Fwd: Re: [Web-SIG] Client-side support: what are we aiming for?

Moof moof at metamoof.net
Sat Oct 25 06:00:22 EDT 2003

John J Lee wrote:

 > On Fri, 24 Oct 2003, Moof wrote:

 >> [moaning about unit testing with webware and cheetah]

 > Isn't it the fault of the framework you're using if it doesn't make unit
 > testing easy?

Quite so. However I'm appealing to say that whatever we develop here be 
reasonable to use when we're trying to simulate requests and responses 
for unit tests...

 > Still, I guess it's true that HTML parsing is a necessary
 > part of some unit tests (not only functional tests).

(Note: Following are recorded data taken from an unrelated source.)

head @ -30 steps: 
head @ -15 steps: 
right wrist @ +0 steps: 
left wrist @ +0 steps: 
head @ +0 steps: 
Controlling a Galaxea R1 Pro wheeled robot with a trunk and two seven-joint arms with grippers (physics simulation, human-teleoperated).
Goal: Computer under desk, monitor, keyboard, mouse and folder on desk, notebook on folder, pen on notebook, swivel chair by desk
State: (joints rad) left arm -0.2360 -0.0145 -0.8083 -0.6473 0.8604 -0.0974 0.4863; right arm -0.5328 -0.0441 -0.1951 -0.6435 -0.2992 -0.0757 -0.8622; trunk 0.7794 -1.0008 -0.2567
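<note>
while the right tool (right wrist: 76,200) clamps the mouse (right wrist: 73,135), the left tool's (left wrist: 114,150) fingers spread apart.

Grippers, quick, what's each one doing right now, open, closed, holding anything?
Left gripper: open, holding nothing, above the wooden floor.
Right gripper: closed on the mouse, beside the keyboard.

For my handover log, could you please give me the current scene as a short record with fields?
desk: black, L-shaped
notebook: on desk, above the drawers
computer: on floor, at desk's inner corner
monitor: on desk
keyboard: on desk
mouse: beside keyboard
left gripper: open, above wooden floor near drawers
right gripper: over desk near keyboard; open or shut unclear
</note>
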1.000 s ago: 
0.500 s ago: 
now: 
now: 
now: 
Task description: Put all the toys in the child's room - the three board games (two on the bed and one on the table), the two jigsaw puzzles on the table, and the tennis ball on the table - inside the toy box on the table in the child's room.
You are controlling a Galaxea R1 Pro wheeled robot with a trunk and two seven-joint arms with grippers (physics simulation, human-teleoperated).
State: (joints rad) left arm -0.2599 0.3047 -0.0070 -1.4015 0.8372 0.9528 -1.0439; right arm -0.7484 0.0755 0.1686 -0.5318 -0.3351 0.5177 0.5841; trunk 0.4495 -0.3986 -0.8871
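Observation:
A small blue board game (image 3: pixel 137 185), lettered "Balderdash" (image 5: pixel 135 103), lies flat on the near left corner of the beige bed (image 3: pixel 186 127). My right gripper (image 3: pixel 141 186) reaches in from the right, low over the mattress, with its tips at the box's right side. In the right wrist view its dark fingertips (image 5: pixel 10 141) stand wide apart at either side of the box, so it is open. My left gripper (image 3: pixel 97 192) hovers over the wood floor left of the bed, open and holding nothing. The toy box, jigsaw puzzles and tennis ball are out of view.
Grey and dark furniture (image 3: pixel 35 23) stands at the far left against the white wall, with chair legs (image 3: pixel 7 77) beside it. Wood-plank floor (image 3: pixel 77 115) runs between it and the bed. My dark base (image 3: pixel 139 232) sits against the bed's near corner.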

 >> So a standard HTML parser would be nice, as well as keeping TDD in mind
 >> when we design request and response (and possibly session) objects.
 > We already have an HTML parser (two, in fact).

Bill seems to be talking about this elsewhere.

 >> > The parsing doesn't have to be very intelligent or do validation,
 >> HTML > syntax is fairly simple.
 >> > I think that does belong in the standard library.
 >> Speaking of validation, a sort of standard form validation library would
 >> be nice: something to say "I'm expecting this value to be an int between
 >> 1-31" or "I'm expecting this to be a string with the following legal
 >> characters" and so on. It's not that difficult to write yourself, but I
 >> seem to find myself reinventing the wheel every time I do. A standard
 >> "best practice" way of doing this would be wonderful.
 > I guess that would look similar to ClientForm?  If not, what?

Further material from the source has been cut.